» **WORK REQUIRED**: From the first line to the last, write out the data below exactly.

» **DATASET EXCERPT**:
┌──

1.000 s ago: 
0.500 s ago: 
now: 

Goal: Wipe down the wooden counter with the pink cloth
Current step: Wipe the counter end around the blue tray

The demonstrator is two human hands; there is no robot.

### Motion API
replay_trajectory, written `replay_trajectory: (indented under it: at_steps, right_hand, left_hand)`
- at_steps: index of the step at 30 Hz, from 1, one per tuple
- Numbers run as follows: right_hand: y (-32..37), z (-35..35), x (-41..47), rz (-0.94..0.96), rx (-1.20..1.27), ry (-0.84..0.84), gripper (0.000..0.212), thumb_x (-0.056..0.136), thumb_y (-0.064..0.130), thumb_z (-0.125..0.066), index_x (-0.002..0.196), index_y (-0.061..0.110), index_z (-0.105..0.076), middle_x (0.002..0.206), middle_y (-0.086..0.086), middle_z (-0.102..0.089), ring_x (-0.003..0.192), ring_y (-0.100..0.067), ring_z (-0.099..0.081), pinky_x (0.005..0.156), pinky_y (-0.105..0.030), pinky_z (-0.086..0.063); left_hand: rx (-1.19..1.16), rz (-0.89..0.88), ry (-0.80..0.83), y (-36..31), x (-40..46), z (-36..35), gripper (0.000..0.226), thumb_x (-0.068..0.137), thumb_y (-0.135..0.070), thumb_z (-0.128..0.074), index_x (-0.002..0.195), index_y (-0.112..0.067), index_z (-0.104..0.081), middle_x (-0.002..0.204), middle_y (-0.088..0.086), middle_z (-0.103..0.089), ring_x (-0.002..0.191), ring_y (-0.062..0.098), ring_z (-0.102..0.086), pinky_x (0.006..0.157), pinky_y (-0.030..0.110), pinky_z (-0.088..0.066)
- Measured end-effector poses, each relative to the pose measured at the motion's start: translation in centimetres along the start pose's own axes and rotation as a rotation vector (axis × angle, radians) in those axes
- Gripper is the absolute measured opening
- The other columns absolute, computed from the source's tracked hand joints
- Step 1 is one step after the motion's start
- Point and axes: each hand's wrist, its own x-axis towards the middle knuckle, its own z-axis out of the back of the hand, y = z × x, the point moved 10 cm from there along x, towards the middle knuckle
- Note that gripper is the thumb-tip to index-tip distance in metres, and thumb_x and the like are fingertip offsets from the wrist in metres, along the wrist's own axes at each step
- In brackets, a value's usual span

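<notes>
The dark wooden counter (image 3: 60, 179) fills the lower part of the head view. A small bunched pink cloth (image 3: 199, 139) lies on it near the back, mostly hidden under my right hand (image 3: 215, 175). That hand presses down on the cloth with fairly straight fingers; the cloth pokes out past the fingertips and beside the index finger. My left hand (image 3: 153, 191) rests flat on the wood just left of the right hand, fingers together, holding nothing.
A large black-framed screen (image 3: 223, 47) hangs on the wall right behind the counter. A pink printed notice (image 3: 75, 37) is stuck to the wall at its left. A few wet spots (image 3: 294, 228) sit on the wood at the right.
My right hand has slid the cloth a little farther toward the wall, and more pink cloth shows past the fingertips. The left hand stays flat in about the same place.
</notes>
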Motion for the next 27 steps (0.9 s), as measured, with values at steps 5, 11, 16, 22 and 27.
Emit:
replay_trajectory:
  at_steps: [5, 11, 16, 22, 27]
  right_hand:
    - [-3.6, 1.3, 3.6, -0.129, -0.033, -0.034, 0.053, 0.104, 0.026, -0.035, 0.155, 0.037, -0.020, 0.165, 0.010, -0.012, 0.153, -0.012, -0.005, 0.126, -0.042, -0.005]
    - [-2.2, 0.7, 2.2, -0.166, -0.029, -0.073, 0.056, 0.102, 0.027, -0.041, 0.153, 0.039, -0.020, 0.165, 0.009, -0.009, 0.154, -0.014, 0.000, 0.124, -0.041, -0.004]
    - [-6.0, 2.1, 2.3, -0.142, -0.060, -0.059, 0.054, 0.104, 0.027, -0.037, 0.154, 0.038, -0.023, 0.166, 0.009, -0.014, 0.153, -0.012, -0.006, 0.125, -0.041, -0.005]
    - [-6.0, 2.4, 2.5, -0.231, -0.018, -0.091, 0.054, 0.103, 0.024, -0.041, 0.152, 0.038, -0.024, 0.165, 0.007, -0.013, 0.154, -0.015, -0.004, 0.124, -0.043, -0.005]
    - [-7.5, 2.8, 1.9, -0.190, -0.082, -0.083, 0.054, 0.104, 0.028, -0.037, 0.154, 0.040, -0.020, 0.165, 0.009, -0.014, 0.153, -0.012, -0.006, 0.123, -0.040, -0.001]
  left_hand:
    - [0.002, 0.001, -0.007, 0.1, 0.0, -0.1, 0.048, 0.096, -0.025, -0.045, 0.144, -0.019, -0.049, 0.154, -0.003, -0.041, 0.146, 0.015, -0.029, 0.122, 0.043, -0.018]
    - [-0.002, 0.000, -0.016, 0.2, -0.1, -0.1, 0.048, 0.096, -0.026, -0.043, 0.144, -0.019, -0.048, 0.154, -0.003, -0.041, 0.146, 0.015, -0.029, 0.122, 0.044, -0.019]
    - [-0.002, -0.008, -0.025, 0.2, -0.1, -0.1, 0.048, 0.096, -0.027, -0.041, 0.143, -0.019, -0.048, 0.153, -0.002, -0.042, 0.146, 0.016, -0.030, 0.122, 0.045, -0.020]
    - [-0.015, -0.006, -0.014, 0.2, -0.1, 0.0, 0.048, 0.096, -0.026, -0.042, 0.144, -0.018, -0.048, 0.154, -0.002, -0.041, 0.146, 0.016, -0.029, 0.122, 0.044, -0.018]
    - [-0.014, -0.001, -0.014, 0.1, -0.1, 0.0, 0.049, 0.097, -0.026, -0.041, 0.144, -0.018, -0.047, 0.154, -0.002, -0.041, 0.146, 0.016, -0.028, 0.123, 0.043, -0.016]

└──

» **ANSWER TO THIS PROBLEM**:
1.000 s ago: 
0.500 s ago: 
now: 

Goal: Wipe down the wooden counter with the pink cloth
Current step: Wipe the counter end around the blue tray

The demonstrator is two human hands; there is no robot.

### Motion API
replay_trajectory, written `replay_trajectory: (indented under it: at_steps, right_hand, left_hand)`
- at_steps: index of the step at 30 Hz, from 1, one per tuple
- Numbers run as follows: right_hand: y (-32..37), z (-35..35), x (-41..47), rz (-0.94..0.96), rx (-1.20..1.27), ry (-0.84..0.84), gripper (0.000..0.212), thumb_x (-0.056..0.136), thumb_y (-0.064..0.130), thumb_z (-0.125..0.066), index_x (-0.002..0.196), index_y (-0.061..0.110), index_z (-0.105..0.076), middle_x (0.002..0.206), middle_y (-0.086..0.086), middle_z (-0.102..0.089), ring_x (-0.003..0.192), ring_y (-0.100..0.067), ring_z (-0.099..0.081), pinky_x (0.005..0.156), pinky_y (-0.105..0.030), pinky_z (-0.086..0.063); left_hand: rx (-1.19..1.16), rz (-0.89..0.88), ry (-0.80..0.83), y (-36..31), x (-40..46), z (-36..35), gripper (0.000..0.226), thumb_x (-0.068..0.137), thumb_y (-0.135..0.070), thumb_z (-0.128..0.074), index_x (-0.002..0.195), index_y (-0.112..0.067), index_z (-0.104..0.081), middle_x (-0.002..0.204), middle_y (-0.088..0.086), middle_z (-0.103..0.089), ring_x (-0.002..0.191), ring_y (-0.062..0.098), ring_z (-0.102..0.086), pinky_x (0.006..0.157), pinky_y (-0.030..0.110), pinky_z (-0.088..0.066)
- Measured end-effector poses, each relative to the pose measured at the motion's start: translation in centimetres along the start pose's own axes and rotation as a rotation vector (axis × angle, radians) in those axes
- Gripper is the absolute measured opening
- The other columns absolute, computed from the source's tracked hand joints
- Step 1 is one step after the motion's start
- Point and axes: each hand's wrist, its own x-axis towards the middle knuckle, its own z-axis out of the back of the hand, y = z × x, the point moved 10 cm from there along x, towards the middle knuckle
- Note that gripper is the thumb-tip to index-tip distance in metres, and thumb_x and the like are fingertip offsets from the wrist in metres, along the wrist's own axes at each step
- In brackets, a value's usual span

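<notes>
The dark wooden counter (image 3: 60, 179) fills the lower part of the head view. A small bunched pink cloth (image 3: 199, 139) lies on it near the back, mostly hidden under my right hand (image 3: 215, 175). That hand presses down on the cloth with fairly straight fingers; the cloth pokes out past the fingertips and beside the index finger. My left hand (image 3: 153, 191) rests flat on the wood just left of the right hand, fingers together, holding nothing.
A large black-framed screen (image 3: 223, 47) hangs on the wall right behind the counter. A pink printed notice (image 3: 75, 37) is stuck to the wall at its left. A few wet spots (image 3: 294, 228) sit on the wood at the right.
My right hand has slid the cloth a little farther toward the wall, and more pink cloth shows past the fingertips. The left hand stays flat in about the same place.
</notes>
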Motion for the next 27 steps (0.9 s), as measured, with values at steps 5, 11, 16, 22 and 27.
Emit:
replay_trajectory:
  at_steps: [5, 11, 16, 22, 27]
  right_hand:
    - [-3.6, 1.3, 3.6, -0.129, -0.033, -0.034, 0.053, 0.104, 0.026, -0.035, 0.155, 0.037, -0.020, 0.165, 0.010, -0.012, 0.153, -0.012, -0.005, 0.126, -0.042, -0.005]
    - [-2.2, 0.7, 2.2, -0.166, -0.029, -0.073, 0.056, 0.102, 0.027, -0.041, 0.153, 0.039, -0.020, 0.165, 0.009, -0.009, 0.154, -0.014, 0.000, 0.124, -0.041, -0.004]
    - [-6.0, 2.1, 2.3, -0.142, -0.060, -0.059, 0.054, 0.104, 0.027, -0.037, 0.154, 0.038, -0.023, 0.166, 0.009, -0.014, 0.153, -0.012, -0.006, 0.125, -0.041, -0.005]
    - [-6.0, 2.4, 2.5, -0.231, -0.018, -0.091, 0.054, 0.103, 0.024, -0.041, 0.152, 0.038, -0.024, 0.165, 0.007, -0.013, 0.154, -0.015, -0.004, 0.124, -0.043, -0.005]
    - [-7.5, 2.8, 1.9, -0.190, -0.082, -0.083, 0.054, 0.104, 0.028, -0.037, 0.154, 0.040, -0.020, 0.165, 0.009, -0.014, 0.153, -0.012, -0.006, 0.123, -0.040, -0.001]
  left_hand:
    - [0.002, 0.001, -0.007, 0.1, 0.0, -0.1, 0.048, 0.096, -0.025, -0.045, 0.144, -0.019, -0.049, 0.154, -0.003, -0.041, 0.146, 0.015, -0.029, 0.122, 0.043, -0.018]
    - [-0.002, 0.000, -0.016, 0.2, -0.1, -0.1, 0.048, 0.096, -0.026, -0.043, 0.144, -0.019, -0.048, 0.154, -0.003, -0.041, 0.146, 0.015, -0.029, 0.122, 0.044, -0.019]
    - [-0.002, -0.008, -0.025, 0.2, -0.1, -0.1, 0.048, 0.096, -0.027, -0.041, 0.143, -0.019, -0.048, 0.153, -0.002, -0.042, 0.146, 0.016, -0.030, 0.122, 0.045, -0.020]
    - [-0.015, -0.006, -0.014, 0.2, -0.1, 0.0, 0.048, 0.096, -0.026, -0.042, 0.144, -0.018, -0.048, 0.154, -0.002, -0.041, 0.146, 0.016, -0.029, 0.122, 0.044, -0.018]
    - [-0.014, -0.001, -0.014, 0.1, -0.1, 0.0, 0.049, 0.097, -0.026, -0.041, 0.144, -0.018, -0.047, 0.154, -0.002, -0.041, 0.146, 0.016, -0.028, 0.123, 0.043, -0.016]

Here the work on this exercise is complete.